## EXERCISE BRIEF
Quote the data exactly, first line to the line containing "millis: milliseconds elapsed", with no pictures.

------------------------------------------------------------

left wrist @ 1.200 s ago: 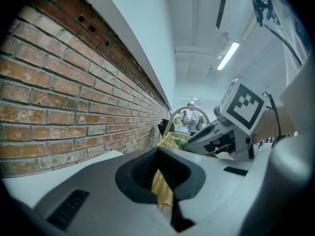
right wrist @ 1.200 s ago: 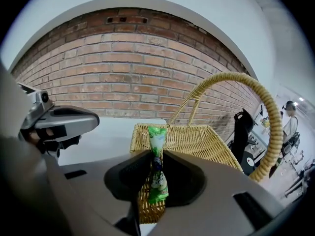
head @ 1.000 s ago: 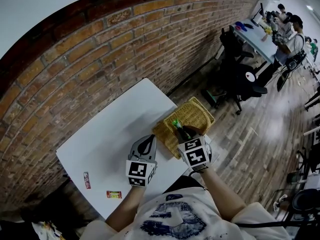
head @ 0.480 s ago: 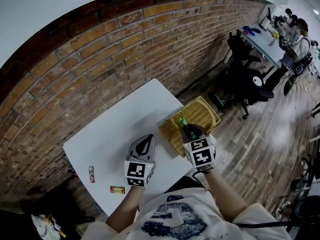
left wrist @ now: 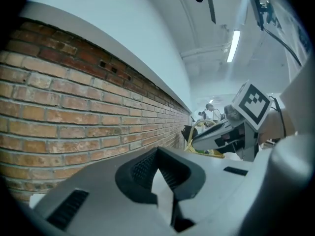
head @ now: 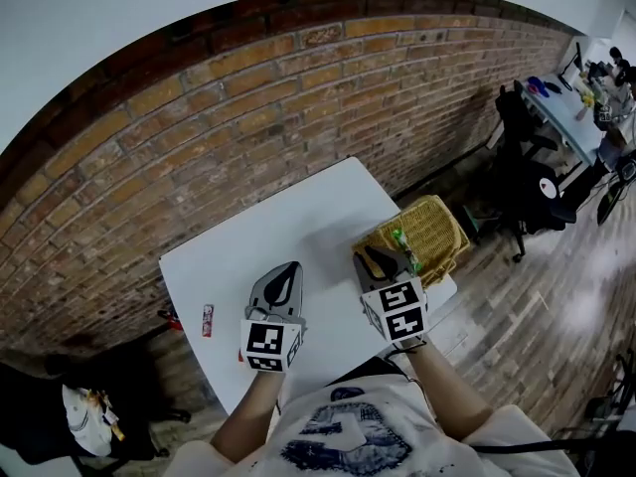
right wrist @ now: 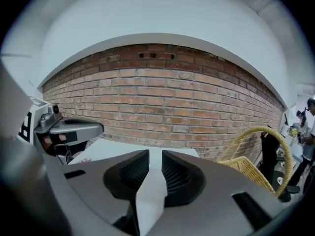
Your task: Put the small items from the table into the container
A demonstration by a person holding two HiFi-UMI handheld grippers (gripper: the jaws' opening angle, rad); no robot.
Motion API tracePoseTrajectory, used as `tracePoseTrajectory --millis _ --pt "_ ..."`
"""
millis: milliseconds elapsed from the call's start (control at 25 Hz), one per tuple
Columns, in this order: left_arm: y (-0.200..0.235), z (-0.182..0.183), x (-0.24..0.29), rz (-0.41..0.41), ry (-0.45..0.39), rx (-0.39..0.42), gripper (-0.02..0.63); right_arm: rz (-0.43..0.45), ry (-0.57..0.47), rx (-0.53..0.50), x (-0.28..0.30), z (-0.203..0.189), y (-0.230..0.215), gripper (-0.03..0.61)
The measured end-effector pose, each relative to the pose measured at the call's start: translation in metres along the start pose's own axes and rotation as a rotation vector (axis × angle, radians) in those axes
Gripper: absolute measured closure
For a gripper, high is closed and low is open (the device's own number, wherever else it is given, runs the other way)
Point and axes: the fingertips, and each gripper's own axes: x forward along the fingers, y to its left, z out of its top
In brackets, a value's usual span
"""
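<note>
Jaws shut and empty on the left gripper [head: 290, 268], slightly parted and empty on the right gripper [head: 375, 257] beside the basket [head: 449, 229]; the red packet [head: 208, 319] lies at the worktop's [head: 288, 222] end farthest from the basket, lengthwise toward the brick wall [head: 248, 137], nearer the left gripper.

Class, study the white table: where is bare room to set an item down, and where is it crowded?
Free: the wide stretch of table between the brick wall, the wicker basket, the left gripper and the right gripper. Crowded: the right end, taken by the basket, and the left edge, where a red packet lies.
</note>
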Motion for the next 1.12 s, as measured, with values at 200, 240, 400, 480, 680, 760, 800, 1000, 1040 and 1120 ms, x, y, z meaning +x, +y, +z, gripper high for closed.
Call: tracePoseTrajectory --millis 200,240,400,480,680,760,800,1000,1040,1120 --pt "0.032 0.009 -0.040 0.107 -0.017 0.020 0.566 0.142 -0.061 -0.021 0.011 0.021 0.054 0.489" --pt "0.038 0.009 -0.047 0.130 -0.017 0.020 0.566 0.165 -0.071 -0.024 0.012 0.024 0.062 0.489" --pt "0.053 0.016 -0.071 0.217 -0.021 0.019 0.566 0.240 -0.097 -0.048 0.014 0.036 0.084 0.490" --pt "0.055 0.020 -0.080 0.254 -0.027 0.019 0.566 0.276 -0.110 -0.061 0.015 0.040 0.090 0.499" --pt "0.052 0.026 -0.101 0.338 -0.040 0.002 0.566 0.365 -0.149 -0.058 0.008 0.047 0.101 0.516" --pt "0.049 0.027 -0.108 0.370 -0.038 -0.002 0.566 0.394 -0.166 -0.055 0.002 0.050 0.102 0.520" --pt "0.046 0.028 -0.110 0.382 -0.039 -0.002 0.566 0.404 -0.177 -0.055 -0.002 0.051 0.101 0.523" --pt "0.030 0.033 -0.124 0.426 -0.064 -0.025 0.566 0.429 -0.237 -0.048 -0.020 0.056 0.094 0.538" --pt "0.027 0.036 -0.127 0.435 -0.074 -0.029 0.566 0.432 -0.251 -0.045 -0.024 0.058 0.092 0.542" --pt "0.022 0.041 -0.131 0.446 -0.092 -0.030 0.566 0.430 -0.276 -0.044 -0.032 0.060 0.088 0.548"
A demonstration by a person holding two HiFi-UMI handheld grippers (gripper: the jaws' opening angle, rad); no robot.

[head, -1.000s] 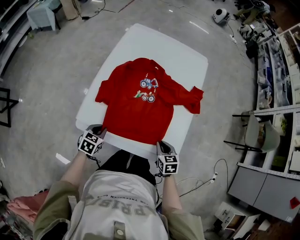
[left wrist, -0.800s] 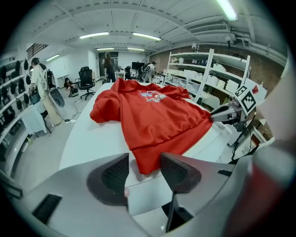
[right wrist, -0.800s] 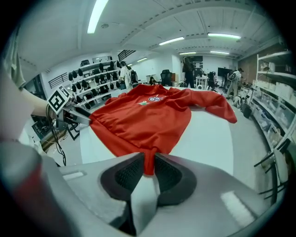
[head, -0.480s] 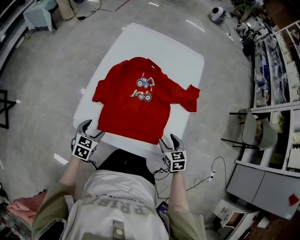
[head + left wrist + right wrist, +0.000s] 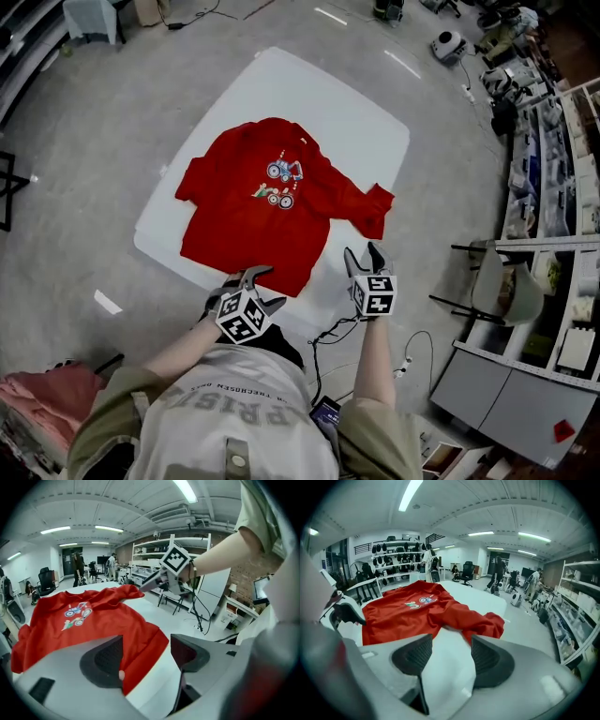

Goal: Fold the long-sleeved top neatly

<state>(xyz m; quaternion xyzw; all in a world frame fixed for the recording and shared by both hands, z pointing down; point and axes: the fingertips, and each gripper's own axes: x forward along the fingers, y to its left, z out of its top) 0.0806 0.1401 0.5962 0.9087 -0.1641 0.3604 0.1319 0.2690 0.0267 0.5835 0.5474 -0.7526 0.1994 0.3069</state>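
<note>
1. Looking down from the head view, we see the red long-sleeved top (image 5: 248, 216) lying spread on the white table (image 5: 366, 122). Its front faces up (a small print of vehicles (image 5: 278, 180) is on the chest).
2. One sleeve (image 5: 370, 204) lies out toward the right side of the table in this view and ends in a crumpled bunch. The hem is the part nearest to the person.
3. The left tongs (image 5: 264, 287) are at the near edge of the table, just beside the right corner of the hem. Their jaws have just been opening and now stand apart.
4. In the left gripper view the left tongs (image 5: 145, 656) show this hem corner (image 5: 145, 644) between the jaws. The pads do not press on it, so the cloth is released.
5. The right tongs (image 5: 362, 251) are over bare table, near the crumpled sleeve. Their jaws have also just been opening and stand apart.
6. In the right gripper view the right tongs (image 5: 449, 660) have only white table between the jaws, and they grasp nothing. The sleeve (image 5: 485, 620) lies just ahead of them.
7. Around the table we see a grey floor (image 5: 94, 112) and shelves (image 5: 562, 187) at the right. Some pink cloth (image 5: 47, 398) is at the lower left.
</note>
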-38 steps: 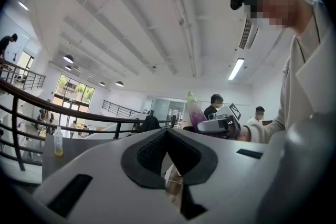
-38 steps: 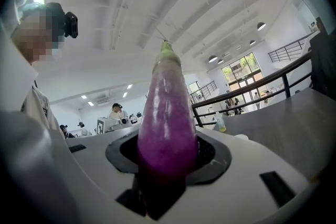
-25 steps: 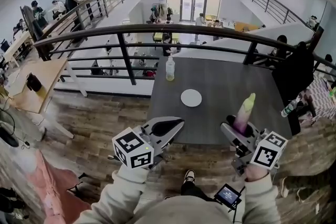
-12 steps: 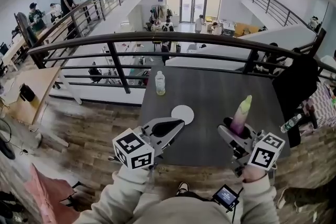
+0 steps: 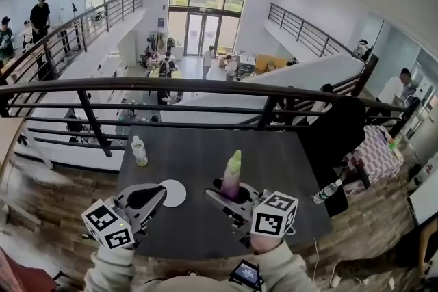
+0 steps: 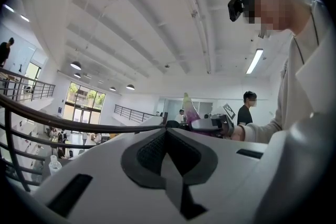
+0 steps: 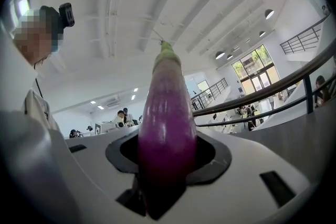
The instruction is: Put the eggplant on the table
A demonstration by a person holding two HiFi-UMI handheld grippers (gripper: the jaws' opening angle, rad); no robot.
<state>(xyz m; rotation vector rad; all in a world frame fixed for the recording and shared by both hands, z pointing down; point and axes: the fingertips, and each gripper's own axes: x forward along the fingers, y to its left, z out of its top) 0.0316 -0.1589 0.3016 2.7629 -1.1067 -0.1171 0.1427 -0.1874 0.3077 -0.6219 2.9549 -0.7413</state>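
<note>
The right claw (image 5: 229, 195) is clamped round the lower end of the long purple eggplant with a pale green tip (image 5: 232, 174) and holds it upright above the near half of the dark grey table (image 5: 205, 147). To do this well, I'd lower it over a bare patch of the table and lay it on its side so it can't topple, and only then loosen the grip. The left claw (image 5: 154, 193) is closed on nothing, over the table's near left edge. On the table beside it, a small white round plate (image 5: 172, 193) carries nothing. Towards the table's far left stands a clear plastic bottle (image 5: 139, 151), its contents too small to tell.
</note>
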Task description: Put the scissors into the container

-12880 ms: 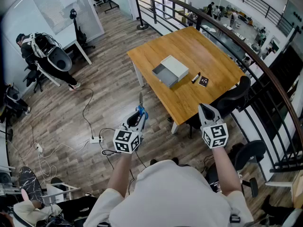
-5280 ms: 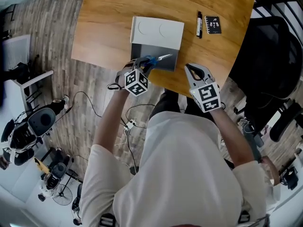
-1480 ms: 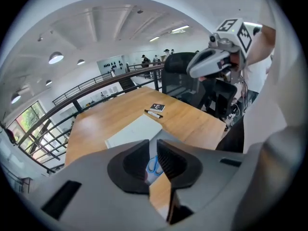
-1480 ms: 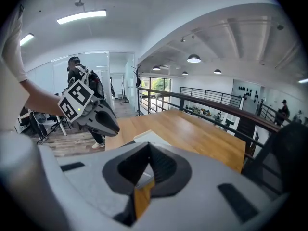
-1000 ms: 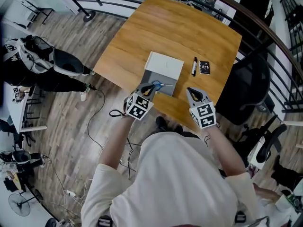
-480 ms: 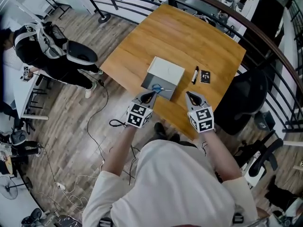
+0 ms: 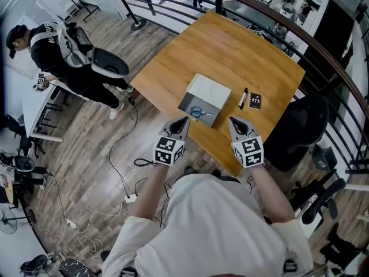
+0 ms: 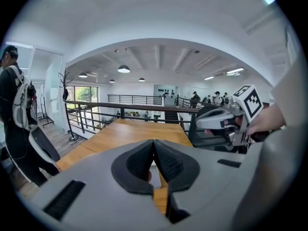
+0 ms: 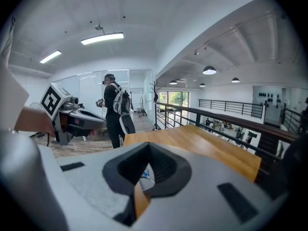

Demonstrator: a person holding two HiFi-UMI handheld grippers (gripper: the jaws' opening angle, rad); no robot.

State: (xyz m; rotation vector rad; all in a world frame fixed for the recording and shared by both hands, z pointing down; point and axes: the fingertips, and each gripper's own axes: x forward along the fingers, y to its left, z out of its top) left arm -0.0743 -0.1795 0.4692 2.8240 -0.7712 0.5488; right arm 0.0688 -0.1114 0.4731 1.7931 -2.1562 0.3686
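Note:
The scissors [image 7: 200, 112], blue-handled, lie inside the open grey part of the white container [image 7: 209, 89] on the wooden table [image 7: 242, 56]. Neither gripper touches them. My left gripper [image 7: 185, 120] hangs just short of the container's near edge, jaws shut and empty; in its own view the pads [image 8: 166, 161] meet with nothing between them. My right gripper [image 7: 232, 120] is level with it to the right, also shut and empty. A bit of blue scissors [image 9: 144, 175] shows through the gap under the right gripper's closed pads [image 9: 161, 165].
A black marker [image 7: 243, 98] and a small black card [image 7: 254, 101] lie right of the container. A black office chair [image 7: 294, 128] stands at the table's right corner. A railing [image 7: 323, 56] runs behind. A person with a backpack [image 7: 63, 48] stands far left; cables [image 7: 124, 154] cross the floor.
The left gripper has let go of the scissors, which now lie in the container, and has drawn back toward me with its jaws shut. The right gripper has stayed alongside.

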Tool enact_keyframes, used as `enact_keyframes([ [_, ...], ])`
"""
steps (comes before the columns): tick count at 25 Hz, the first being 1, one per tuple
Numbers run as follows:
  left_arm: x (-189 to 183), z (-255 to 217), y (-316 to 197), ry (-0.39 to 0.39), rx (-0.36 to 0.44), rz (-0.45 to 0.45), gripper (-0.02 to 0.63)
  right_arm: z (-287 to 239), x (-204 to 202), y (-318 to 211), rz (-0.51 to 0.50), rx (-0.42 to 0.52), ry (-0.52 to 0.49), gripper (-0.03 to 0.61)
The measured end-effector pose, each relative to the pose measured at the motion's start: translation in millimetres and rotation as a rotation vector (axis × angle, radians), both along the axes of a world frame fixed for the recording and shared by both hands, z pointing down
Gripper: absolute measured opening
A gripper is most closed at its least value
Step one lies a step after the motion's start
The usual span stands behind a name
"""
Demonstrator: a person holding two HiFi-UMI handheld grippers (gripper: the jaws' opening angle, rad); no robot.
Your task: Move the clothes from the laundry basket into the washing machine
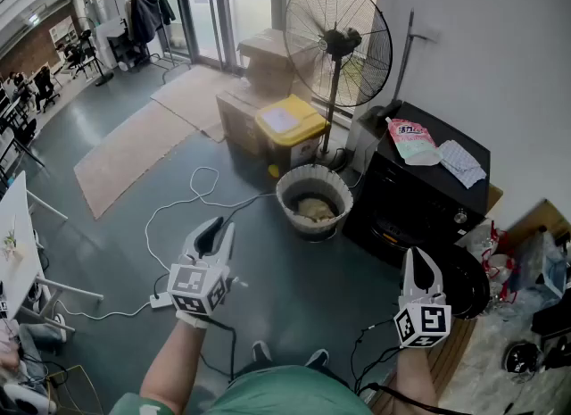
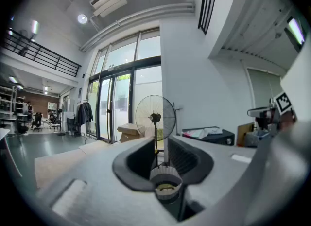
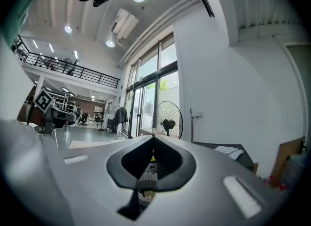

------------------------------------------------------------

## RESULT BELOW
left wrist @ 1.200 s ago: 
right wrist @ 1.200 s ago: 
head @ 1.000 s ago: 
head @ 0.480 s ago: 
left wrist @ now: 
head @ now: 
right wrist @ now: 
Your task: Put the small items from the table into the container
A demonstration by a person holding two HiFi-UMI handheld grippers (gripper: the jaws' opening angle, rad); no robot.
Motion API tracePoseTrajectory, used as `tracePoseTrajectory --millis _ --pt "_ ..."`
"""
millis: milliseconds elapsed from the call's start (control at 25 Hz), one per tuple

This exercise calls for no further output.